* [EXERCISE]
Among the entries below, how many lines hold "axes"? Reply with the number only.

________________________

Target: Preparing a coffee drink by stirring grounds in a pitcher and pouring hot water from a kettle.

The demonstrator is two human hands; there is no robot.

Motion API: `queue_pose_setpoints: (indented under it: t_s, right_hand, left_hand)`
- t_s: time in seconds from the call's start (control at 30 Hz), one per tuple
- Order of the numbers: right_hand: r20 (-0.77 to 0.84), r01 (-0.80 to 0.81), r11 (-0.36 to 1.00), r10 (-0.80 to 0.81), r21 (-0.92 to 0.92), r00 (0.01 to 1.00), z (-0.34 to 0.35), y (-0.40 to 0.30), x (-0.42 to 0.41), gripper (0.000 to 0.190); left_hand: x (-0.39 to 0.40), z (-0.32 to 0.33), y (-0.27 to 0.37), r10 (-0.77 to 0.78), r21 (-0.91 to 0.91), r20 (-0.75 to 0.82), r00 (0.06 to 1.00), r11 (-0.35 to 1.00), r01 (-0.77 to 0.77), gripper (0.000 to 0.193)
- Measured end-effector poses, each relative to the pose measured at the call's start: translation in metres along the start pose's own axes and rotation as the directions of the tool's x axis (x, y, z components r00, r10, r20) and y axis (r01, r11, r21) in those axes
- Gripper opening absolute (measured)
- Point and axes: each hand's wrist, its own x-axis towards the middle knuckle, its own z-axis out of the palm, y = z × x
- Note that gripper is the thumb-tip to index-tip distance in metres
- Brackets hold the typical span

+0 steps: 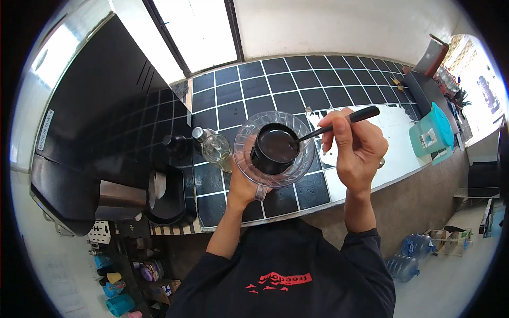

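Note:
My left hand (241,189) grips a clear ribbed plastic dripper (305,133) with a small handle, holding it above the tiled counter. Inside the dripper sits a black cup (264,163) with dark brown liquid (276,148) in it. Between the thumb and fingers of my right hand (358,145) is a slim black-handled utensil (365,114). It slants down to the left, and its lower end dips into the liquid, so its tip is hidden. Close to the dripper's left side stand a glass jar (216,149) and a silver-capped bottle (200,134).
A large black dispenser machine (95,107) stands along the left. On the right end of the counter (270,84) are a teal lidded pitcher (429,133) and a brass padlock (397,84). Blue water bottles (415,245) lie on the floor at lower right.

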Motion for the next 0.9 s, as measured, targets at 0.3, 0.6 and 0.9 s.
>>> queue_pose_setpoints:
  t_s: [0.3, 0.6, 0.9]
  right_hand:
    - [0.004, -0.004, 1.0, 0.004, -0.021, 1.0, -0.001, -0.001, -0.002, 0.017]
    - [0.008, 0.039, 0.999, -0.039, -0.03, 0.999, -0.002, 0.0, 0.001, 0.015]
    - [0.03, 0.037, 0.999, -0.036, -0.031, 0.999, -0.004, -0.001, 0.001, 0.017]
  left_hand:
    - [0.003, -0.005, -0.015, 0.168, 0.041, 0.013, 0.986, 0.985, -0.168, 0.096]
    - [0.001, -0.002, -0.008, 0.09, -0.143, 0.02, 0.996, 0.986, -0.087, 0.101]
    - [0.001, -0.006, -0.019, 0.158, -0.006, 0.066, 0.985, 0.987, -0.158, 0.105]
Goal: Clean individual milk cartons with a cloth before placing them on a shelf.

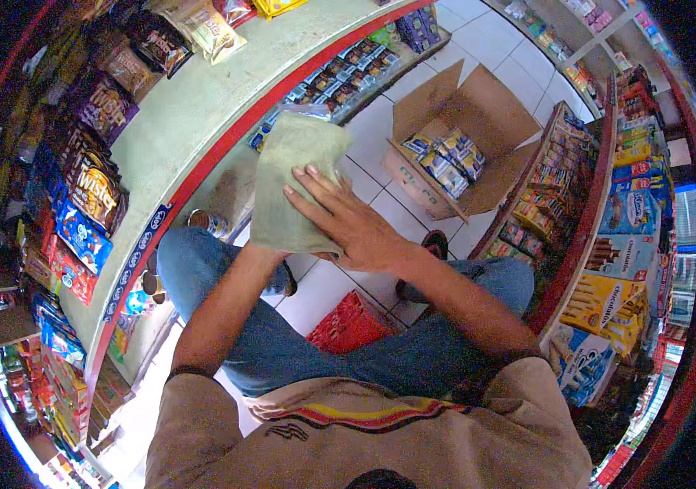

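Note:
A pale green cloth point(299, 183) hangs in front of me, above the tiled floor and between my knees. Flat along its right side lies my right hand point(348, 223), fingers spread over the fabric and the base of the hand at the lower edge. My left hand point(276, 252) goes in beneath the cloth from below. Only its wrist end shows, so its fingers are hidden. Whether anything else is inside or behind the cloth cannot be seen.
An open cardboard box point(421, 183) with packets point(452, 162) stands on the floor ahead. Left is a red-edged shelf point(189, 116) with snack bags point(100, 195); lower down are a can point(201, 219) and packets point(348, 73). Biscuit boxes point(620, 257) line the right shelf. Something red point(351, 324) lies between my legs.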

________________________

* [OUTPUT FOR THIS EXERCISE]
2